Procès du 13-Novembre, jour 1 : Salah Abdeslam, combattant revendiqué de l’État islamique
Pour le premier jour de cette audience historique, on retient la foule immense rassemblée au palais de justice, les conditions de sécurité exceptionnelles. Et surtout, les premières déclarations de Salah Abdeslam.
S’il y avait une question pour résumer les attentes à la veille du procès c’était celle-ci : Salah Abdeslam parlera-t-il ? Il n’aura pas fallu longtemps pour avoir la réponse. Six minutes très exactement. Le temps pour le président de déclarer "l’audience ouverte", de faire prêter serment aux interprètes - en langue ourdoue, en arabe, en suédois notamment - pour les accusés non-francophones. Puis d’indiquer qu’il allait procéder aux vérifications d’état civil des 14 accusés présents à l’audience et disposés dans le box par ordre alphabétique.

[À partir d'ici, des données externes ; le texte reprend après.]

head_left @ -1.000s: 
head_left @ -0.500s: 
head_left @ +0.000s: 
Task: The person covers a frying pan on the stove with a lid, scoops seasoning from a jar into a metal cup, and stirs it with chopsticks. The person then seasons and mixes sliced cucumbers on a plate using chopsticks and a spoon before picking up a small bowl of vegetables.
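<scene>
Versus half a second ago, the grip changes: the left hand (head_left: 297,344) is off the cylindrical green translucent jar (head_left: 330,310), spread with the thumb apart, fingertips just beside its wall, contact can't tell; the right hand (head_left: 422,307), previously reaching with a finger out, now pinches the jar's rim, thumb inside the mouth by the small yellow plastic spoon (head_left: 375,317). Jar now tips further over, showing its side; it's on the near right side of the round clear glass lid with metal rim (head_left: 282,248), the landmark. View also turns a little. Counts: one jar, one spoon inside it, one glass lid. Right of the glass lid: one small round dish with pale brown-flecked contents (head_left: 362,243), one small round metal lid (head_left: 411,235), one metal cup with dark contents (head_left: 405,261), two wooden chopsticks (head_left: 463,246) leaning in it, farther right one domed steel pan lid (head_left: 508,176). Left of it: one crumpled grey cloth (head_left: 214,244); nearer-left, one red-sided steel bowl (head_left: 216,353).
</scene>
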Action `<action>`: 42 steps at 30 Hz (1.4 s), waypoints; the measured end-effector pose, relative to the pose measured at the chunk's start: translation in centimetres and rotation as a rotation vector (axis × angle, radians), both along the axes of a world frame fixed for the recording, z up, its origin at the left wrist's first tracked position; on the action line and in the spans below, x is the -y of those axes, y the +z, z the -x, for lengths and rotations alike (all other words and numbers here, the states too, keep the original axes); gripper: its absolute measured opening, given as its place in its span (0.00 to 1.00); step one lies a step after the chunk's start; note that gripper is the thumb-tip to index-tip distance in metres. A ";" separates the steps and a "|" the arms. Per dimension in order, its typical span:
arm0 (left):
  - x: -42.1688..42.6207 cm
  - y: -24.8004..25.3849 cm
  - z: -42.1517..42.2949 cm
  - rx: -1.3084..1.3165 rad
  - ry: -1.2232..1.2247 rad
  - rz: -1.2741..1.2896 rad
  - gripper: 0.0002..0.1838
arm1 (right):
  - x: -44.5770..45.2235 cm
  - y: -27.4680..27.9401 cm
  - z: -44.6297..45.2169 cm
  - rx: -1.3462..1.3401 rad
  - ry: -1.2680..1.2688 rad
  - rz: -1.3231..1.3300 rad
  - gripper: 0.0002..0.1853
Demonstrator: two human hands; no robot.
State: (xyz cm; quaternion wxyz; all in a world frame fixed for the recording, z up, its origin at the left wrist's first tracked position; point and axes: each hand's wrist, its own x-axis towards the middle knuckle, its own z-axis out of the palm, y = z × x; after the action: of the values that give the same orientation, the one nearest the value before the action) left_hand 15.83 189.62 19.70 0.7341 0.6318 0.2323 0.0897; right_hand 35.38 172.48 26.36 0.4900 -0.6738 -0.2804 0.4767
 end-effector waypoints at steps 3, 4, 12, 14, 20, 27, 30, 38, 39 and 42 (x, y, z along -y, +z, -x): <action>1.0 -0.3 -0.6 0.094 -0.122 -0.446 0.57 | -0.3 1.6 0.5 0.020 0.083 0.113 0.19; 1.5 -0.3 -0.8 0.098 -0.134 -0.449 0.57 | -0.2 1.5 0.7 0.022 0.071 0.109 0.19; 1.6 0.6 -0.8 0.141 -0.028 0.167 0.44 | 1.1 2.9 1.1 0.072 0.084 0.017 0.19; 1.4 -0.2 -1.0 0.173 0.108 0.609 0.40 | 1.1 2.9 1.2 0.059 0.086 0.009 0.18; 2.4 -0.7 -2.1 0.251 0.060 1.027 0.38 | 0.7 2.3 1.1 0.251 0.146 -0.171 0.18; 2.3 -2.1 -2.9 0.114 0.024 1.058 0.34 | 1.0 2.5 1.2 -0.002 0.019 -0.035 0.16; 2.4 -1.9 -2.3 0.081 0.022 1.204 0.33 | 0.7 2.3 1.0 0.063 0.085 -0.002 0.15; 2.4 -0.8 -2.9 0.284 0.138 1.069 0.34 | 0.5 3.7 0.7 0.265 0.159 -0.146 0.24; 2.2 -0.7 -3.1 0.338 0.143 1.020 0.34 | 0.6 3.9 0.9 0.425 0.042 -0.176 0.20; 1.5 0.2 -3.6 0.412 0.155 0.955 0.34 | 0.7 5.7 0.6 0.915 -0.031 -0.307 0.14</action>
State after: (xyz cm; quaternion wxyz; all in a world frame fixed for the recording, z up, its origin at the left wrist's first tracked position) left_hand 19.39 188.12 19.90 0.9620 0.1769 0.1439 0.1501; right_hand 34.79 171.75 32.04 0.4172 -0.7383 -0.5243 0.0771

"Il n'y a pas d'autre divinité qu'Allah"Le président Jean-Louis Périès se tourne alors vers l’immense box vitré : “Monsieur Abdeslam, levez-vous. Veuillez décliner votre identité”. Salah Abdeslam se lève, tee-shirt et masque noirs. Un masque qu’il enlève, pour se pencher au micro. Et déclare : "Tout d'abord, je tiens à témoigner qu'il n'y a pas d'autre divinité qu'Allah, que Mohamed est son serviteur et son messager." Le regard est noir, presque halluciné.
La salle frémit à peine, le président écarte la diatribe d’un revers de manche : “Ça, on verra plus tard.” Et interroge, impassible, le principal accusé sur sa date de naissance, le nom de ses parents. “Le nom de mon père et celui de ma mère n’ont rien à faire ici”, rétorque Salah Abdeslam. “Votre profession?” “J’ai délaissé toute profession pour devenir un combattant de l’État islamique.” Toujours impassible, le président baisse le nez vers ses notes : “moi, j’avais noté 'intérimaire'.”
Salah Abdeslam se rassoit, son moment est terminé. Pour l’instant. Place aux autres accusés : Mohamed Abrini, également "l’homme au chapeau" des attentats du Bruxelles en mars 2016, cheveux courts, chemise blanche. Osama Krayem, cheveux et barbe longue derrière le masque, ressortissant suédois. Mohamed Amri, parti récupérer Salah Abdeslam la nuit des attentats, large carrure dans une chemise bleue claire. Ou encore Farid Kharkhach, accusé d’avoir fourni des faux papiers aux terroristes. Tous répondent calmement et sans rechigner aux questions du président.
Pour le respect des droits de la défensePuis, une fois les formalités d’usage passées, le président s’autorise un propos liminaire, “quelques mots empreints de la plus grande humilité”, précise-t-il. “Nous commençons un procès qualifié d'historique et de hors norme. Hors norme, oui. Mais si l’on se réfère à l’essence même d’un procès criminel où ce ce qui importe c'est le respect de la norme, en clair l’application de la procédure pénale et des droits de chacun, à commencer par les droits de la défense, alors il faut intégrer aussitôt la norme.”
Et de poursuivre encore : "Notre cour d'assises, que j'ai l'honneur de présider, a pour fonction d'examiner les charges retenues à l'encontre de chacun des accusés renvoyés devant elle et d'en tirer toutes les conséquences au plan pénal après avoir entendu la parole de chacun, c'est à dire la parole des paroles des parties civiles, celle des représentants de l'accusation et celle de la défense."
La suite de cette première journée d'audience pourrait ne pas mériter plus d’une ligne puisqu’il s'est agi de la confirmation, nom par nom, des 1765 parties civiles constituées dans ce dossier : ballet d’avocats qui se sont succédés à la barre pour venir y lire le nom de leur client. Si ce n’est que cette longue litanie rappelle, si besoin en est, le nombre de personnes directement victimes de ces attentats.
Si ce n’est aussi que cet exercice procédural a été interrompu par le malaise d’un des accusés, Farid Kharkhach, puis par une nouvelle diatribe de Salah Abdeslam dénonçant ses conditions de détention : "Dangereux ou pas dangereux, on est des hommes, des êtres humains. On a des droits. Et on est traités comme des chiens”, a-t-il lancé alors qu’il n’avait pourtant pas la parole. "Ici, c'est très propre, il y a des écrans plats, de l'air conditionné etc. Mais derrière, personne voit ça. Cela fait 6 ans que je suis traité comme un chien. Et si je me suis jamais plaint c'est parce qu'après la mort, on sera ressuscités."
Une nouvelle fois c’est avec calme mais fermeté que le président a géré l’incident. L’audience a pu reprendre, et les énoncés de noms de victimes également. Jusqu’à 20h30.